- [PROBLEM]: Lines from the line with "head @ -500" to the line with "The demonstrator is" in the entries below, and only those, must be output exactly, with both ends included.

- [INPUT]:
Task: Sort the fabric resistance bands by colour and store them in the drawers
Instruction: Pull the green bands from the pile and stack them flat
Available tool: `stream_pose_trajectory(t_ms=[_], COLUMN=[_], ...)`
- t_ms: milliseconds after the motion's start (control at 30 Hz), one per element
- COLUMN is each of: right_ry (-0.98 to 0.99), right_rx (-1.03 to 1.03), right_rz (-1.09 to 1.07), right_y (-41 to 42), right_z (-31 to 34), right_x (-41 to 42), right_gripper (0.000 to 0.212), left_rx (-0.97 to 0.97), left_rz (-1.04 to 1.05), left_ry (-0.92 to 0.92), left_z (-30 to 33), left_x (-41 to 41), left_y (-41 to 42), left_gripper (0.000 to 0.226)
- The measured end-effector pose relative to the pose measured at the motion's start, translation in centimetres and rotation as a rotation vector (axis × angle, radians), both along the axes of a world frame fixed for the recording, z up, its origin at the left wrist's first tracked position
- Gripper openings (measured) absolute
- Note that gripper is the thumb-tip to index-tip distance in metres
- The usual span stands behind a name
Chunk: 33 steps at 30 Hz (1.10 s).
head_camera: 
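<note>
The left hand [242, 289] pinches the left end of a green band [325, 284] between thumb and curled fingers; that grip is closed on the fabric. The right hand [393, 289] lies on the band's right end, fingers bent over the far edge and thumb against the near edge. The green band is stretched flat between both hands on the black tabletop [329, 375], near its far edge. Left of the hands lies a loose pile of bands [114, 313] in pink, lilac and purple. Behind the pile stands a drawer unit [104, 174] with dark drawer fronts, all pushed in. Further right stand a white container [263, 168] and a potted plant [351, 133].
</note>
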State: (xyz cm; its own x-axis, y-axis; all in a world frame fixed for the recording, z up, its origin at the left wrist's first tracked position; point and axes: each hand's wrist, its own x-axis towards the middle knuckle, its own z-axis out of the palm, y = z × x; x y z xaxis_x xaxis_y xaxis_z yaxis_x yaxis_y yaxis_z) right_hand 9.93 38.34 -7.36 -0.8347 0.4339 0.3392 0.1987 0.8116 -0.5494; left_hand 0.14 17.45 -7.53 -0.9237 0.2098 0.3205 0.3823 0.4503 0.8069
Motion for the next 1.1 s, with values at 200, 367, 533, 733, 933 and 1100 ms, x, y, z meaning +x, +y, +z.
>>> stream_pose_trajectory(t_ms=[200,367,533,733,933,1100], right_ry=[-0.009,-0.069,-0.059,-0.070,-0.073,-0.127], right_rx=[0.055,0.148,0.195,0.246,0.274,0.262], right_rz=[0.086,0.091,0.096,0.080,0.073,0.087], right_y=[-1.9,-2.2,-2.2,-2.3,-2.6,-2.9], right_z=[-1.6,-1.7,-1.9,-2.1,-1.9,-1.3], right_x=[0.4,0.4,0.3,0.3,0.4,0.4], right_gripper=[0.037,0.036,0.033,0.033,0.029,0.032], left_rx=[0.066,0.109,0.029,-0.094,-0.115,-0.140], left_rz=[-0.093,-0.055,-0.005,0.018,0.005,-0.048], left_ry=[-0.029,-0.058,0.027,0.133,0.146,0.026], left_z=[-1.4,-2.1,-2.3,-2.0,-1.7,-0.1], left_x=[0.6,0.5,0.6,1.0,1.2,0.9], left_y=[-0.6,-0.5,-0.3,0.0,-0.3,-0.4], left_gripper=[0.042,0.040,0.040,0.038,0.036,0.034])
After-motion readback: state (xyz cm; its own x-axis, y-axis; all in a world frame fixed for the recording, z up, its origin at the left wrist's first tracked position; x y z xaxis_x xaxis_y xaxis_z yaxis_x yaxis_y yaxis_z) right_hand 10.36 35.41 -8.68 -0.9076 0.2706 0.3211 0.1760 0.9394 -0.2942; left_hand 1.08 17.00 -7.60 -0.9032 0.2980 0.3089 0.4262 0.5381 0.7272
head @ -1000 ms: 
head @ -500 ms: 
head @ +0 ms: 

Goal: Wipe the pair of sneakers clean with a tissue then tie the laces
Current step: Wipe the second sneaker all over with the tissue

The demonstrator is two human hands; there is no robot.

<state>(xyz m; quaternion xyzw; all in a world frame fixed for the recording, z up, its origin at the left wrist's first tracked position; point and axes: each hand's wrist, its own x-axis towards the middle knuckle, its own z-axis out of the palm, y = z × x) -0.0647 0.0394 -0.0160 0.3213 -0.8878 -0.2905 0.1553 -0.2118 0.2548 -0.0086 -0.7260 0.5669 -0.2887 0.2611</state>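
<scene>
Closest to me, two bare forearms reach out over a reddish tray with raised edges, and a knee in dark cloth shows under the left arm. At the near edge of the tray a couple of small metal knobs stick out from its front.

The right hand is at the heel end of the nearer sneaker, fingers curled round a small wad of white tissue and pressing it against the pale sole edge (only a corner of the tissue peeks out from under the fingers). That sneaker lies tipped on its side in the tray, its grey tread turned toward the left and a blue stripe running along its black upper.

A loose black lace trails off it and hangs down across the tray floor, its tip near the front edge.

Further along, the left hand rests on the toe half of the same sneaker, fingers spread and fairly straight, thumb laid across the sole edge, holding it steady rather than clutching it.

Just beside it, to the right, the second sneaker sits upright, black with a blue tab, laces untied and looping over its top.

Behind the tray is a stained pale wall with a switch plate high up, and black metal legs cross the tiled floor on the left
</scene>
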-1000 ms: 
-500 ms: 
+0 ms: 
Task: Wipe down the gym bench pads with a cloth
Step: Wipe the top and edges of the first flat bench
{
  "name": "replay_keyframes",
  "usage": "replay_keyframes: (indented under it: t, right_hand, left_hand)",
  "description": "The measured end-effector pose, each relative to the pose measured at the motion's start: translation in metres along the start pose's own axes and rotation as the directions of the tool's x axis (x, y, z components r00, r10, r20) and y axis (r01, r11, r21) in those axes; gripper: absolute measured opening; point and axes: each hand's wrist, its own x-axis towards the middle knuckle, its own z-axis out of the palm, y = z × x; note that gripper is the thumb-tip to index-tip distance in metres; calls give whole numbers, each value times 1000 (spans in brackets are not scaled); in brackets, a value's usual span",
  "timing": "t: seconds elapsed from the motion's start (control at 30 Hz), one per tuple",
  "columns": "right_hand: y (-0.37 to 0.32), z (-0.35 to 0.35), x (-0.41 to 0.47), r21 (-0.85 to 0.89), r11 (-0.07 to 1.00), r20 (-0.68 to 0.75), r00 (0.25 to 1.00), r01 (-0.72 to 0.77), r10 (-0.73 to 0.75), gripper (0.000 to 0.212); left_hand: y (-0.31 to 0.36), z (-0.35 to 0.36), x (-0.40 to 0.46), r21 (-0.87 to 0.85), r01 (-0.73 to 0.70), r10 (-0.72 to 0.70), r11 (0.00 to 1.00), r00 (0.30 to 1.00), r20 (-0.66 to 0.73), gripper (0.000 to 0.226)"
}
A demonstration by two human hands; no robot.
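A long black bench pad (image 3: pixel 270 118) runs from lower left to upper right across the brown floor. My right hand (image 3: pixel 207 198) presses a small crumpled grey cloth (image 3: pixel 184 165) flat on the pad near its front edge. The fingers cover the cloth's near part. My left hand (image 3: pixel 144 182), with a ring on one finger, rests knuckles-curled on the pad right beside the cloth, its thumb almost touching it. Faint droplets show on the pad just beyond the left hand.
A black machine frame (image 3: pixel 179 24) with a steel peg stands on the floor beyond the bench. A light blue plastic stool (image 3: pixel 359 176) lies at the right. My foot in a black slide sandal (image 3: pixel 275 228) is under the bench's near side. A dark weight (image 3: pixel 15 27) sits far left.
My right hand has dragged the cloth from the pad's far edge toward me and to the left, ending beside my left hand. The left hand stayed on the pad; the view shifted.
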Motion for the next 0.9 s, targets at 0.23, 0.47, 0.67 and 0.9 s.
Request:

- [PROBLEM SOLUTION]:
head @ -500 ms: 
head @ +0 ms: 

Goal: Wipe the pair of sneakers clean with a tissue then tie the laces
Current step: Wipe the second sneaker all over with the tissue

The demonstrator is two human hands; there is no robot.

With the answer given, the exercise is complete.